_Task_
Spot each line in the data below containing "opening" and copy it.

----- Input records -----

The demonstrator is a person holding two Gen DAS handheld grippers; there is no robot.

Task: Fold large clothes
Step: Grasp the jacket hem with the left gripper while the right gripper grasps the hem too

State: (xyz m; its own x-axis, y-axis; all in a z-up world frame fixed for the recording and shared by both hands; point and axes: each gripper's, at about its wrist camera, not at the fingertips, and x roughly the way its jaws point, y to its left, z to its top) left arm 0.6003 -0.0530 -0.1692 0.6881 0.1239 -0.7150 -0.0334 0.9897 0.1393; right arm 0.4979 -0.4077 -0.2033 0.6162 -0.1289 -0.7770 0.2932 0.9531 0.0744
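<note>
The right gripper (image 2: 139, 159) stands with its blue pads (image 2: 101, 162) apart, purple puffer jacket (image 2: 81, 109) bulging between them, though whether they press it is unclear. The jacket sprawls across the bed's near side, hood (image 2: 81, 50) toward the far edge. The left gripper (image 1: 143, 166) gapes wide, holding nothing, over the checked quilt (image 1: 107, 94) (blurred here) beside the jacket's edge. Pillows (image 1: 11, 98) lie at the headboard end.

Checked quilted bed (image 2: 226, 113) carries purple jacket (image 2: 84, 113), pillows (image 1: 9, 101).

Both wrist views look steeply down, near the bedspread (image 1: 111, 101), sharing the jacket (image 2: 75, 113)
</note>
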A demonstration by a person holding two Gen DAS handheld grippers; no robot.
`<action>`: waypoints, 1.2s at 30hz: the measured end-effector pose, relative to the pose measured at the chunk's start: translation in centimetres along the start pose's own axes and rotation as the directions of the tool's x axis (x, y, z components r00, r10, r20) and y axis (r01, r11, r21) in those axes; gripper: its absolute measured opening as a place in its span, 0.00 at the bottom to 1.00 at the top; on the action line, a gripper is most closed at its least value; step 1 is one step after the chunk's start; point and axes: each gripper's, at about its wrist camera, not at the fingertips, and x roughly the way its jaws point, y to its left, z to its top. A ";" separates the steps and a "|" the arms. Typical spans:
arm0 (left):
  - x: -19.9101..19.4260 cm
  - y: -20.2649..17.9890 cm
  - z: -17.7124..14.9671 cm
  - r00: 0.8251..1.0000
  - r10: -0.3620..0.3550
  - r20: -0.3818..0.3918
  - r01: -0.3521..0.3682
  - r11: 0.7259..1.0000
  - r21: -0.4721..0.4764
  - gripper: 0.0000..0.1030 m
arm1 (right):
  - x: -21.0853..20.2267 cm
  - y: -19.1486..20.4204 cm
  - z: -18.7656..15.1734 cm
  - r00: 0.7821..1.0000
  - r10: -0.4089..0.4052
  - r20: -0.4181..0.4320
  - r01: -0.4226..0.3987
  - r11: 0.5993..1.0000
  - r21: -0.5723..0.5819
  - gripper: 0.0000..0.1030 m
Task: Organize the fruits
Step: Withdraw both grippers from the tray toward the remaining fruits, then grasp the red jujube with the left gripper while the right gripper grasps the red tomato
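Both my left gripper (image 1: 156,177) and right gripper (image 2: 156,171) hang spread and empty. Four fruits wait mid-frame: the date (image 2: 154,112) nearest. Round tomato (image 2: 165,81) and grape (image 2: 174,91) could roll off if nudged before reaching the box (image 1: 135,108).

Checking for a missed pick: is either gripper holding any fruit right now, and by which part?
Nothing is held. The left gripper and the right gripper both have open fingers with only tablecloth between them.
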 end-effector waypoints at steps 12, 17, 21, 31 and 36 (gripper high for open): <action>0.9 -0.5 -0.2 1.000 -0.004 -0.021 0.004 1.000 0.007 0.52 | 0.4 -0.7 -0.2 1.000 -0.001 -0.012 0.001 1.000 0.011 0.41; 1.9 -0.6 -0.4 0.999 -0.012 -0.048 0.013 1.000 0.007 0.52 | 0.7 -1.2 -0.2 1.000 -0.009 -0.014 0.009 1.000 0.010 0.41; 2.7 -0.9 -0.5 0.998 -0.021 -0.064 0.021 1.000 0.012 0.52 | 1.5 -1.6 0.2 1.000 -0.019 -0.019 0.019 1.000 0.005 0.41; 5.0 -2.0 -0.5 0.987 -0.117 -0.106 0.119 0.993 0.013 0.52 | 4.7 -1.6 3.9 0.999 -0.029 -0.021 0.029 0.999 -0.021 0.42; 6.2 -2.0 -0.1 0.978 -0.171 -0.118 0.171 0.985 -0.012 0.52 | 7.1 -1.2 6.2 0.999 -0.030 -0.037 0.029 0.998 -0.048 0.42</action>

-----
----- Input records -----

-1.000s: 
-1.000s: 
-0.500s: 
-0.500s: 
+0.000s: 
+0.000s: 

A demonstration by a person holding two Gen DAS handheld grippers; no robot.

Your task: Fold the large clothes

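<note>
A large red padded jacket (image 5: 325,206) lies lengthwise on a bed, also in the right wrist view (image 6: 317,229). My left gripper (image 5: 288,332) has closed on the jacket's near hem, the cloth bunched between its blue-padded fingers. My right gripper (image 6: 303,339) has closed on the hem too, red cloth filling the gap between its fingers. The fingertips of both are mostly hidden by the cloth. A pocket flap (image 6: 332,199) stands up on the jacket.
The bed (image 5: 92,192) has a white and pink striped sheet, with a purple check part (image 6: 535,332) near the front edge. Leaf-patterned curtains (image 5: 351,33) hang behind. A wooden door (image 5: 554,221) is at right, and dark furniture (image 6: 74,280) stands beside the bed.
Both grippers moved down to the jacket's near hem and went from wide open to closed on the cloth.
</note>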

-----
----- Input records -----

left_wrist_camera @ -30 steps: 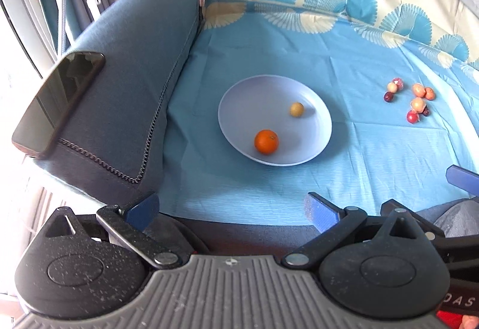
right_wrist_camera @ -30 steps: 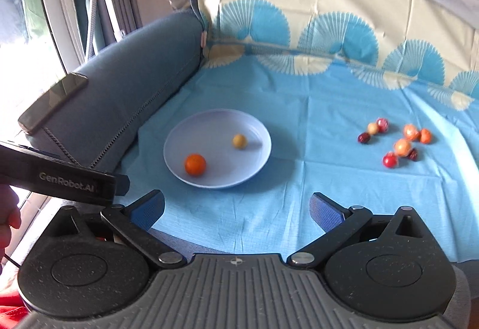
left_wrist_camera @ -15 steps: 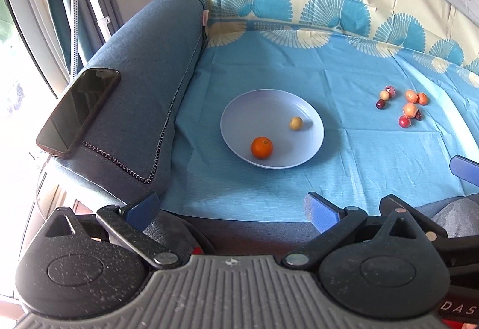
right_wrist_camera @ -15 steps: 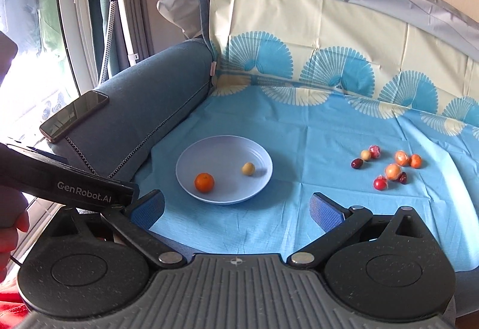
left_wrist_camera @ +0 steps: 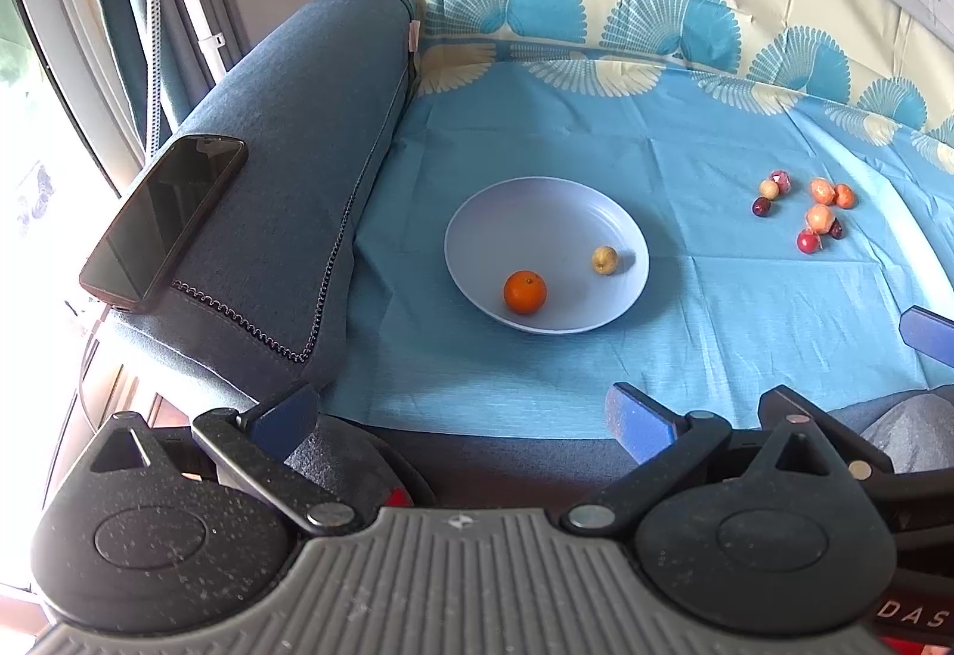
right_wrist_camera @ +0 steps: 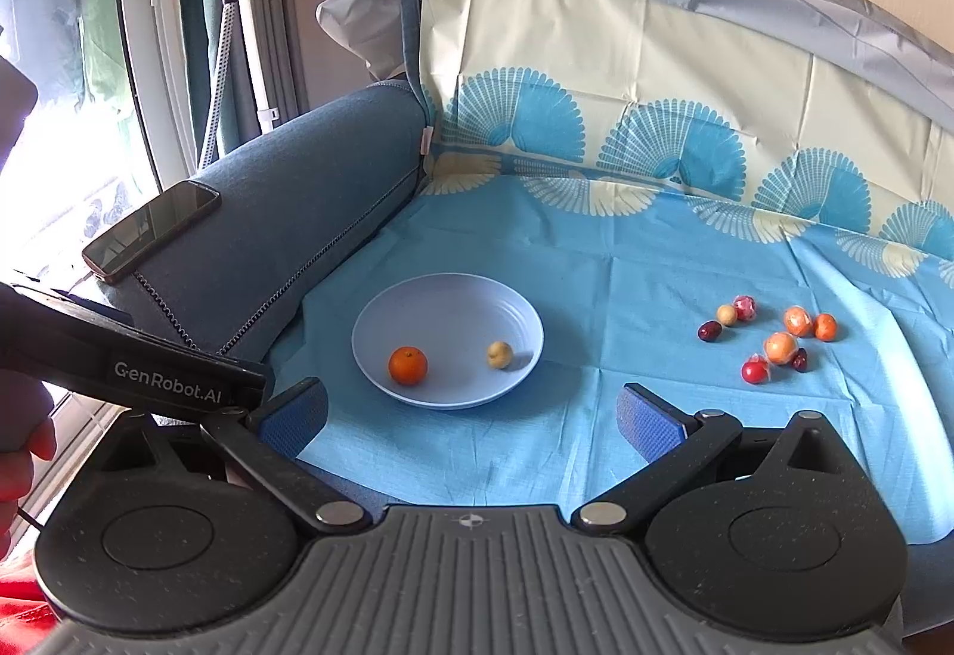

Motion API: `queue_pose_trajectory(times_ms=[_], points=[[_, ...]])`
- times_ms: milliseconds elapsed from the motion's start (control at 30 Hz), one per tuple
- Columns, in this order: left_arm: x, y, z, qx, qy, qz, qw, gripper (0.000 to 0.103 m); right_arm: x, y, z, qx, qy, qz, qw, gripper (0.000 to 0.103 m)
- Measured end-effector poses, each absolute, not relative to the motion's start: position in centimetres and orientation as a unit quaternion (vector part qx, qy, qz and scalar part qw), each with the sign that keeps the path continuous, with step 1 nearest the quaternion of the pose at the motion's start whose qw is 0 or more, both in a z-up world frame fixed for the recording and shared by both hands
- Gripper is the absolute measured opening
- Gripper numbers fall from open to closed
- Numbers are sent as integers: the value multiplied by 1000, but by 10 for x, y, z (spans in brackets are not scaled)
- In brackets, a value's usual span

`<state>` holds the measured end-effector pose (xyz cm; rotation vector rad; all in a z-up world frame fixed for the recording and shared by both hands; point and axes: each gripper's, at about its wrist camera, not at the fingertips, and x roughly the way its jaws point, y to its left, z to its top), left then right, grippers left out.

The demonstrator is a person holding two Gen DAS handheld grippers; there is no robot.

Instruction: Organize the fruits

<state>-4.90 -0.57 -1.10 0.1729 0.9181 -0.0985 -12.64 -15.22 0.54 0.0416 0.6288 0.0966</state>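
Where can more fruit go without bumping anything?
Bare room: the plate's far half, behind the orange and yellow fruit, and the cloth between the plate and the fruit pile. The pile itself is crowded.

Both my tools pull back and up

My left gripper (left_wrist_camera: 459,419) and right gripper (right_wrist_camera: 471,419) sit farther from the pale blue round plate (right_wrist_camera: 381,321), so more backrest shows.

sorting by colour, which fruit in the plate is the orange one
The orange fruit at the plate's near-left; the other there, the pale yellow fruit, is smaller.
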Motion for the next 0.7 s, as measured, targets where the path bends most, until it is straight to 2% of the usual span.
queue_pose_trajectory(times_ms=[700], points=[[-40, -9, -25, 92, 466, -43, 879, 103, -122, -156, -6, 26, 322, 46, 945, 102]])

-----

_Solution below_
`<action>`: waypoints, 1.2s at 30hz: the measured end-effector pose, relative to the pose measured at the chunk's start: translation in centimetres along the start pose's own axes and rotation as the directions of the tool's x axis (x, y, z components r00, r10, r20) and y axis (r01, r11, r21) in those axes; gripper: its absolute measured opening as a place in its span, 0.00 at the bottom to 1.00 at the top; on the action line, a gripper is most closed at its least value; step 1 is one step after the chunk's start; point and axes: each gripper's, at about its wrist camera, not at the fingertips, and x roughly the way its jaws point, y to its left, z to its top. A ";" separates the steps and a "|" the arms. Typical spans:
- Gripper is the absolute measured opening

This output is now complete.